Es sei „im Sinne politischer Hygiene“, die drei Parteirebellen Jürgen Walter, Silke Tesch und Carmen Everts jetzt aus der SPD rauszuschmeißen
Das passiert also, wenn man von den Tools „Demokratie“ und „Meinungsfreiheit“ tatsächlich mal gebrauch macht: Man fliegt raus. Interessant.
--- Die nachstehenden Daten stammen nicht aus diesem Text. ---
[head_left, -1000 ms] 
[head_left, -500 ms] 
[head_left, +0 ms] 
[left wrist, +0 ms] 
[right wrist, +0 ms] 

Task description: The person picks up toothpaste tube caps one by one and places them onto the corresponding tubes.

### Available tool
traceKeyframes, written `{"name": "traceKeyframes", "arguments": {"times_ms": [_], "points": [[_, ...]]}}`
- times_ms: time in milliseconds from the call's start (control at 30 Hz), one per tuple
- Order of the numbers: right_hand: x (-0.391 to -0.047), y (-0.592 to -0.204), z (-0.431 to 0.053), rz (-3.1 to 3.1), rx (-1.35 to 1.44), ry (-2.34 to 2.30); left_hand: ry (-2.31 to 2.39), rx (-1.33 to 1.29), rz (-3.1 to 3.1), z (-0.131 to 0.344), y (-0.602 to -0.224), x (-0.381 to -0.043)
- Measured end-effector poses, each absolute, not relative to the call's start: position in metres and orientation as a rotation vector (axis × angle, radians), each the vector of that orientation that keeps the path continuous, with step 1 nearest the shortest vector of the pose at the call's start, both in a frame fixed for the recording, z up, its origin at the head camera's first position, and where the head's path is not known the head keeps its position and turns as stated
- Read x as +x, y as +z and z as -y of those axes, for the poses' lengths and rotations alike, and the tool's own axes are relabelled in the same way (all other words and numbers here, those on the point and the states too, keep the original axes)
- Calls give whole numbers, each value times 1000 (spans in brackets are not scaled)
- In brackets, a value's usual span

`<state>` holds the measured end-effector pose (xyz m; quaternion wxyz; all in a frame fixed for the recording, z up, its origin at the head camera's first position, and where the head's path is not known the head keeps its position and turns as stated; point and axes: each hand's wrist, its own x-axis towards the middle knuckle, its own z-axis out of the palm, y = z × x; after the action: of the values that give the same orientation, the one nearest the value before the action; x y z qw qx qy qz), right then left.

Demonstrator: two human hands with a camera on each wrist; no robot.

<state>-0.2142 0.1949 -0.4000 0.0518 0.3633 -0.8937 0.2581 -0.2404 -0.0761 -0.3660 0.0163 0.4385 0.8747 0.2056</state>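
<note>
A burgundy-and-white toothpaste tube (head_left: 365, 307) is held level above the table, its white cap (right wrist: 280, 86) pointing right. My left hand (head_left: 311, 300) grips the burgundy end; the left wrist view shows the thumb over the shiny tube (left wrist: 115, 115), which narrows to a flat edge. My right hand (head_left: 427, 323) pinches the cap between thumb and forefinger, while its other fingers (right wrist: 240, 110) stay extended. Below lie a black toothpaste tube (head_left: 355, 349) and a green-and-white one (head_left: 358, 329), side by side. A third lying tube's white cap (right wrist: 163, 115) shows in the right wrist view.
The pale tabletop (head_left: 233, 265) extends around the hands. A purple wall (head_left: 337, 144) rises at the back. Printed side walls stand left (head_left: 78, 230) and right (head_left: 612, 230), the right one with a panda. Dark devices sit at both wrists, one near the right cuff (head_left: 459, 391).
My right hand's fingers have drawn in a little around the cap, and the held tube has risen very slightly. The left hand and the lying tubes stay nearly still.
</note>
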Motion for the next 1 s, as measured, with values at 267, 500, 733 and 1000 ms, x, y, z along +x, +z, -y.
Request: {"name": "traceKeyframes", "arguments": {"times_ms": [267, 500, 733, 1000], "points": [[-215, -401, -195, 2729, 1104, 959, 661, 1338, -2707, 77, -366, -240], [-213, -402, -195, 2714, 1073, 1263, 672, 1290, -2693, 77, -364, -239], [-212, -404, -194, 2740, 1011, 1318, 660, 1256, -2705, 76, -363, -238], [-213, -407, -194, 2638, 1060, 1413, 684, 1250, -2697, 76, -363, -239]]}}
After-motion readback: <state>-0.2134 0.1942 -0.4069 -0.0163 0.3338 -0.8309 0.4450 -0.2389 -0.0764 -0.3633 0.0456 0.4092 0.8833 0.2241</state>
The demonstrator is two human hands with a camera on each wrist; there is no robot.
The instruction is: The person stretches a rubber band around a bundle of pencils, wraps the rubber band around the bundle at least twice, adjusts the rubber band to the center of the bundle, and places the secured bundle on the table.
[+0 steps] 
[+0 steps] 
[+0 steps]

Tags: demokratie, meinungsfreiheit, spd, ypsilanti
November 6, 2008 um 11:43
Wenn Walther so etwas wie ein „Gewissen“ kennt, was er ja jetzt kurzfristig entdeckt haben will, würde er selbst seinen Hut nehmen. Mit Meinugsfreiheit hat das Ganze nichts zu tun, sondern eher mit Flügelkämpfen und Postengeschachere in der Realpraktizierten heutigen Demokratie.
Einen in Hessen überfälligen Politikwechsel (ohne Kabinettsplatz für ihn) von der Linken toleriert bereitet ihm Gewissensbisse, aber damit das er der SPD in Hessen auf Jahre geschadet hat, und die Linke im Handstreich für die Neuwahlen über 10 Prozent gehievt hat, kann er offensichtlich gut leben…
November 7, 2008 um 6:55
Hallo kann meinem Vorredner nur Zustimmen. Hier ging es um Posten Flügelkämpfe und Rache, Außerdem gibt es in der Politik neben der Gewissensentscheidung auch die Tools Partei und Fraktionsdisziplin. Wer sich gegen einen Kurs stellt den 90% der Parteimitglieder ausdrücklich mittragen muss sich fragen lassen ob er noch in der richtigen Partei ist.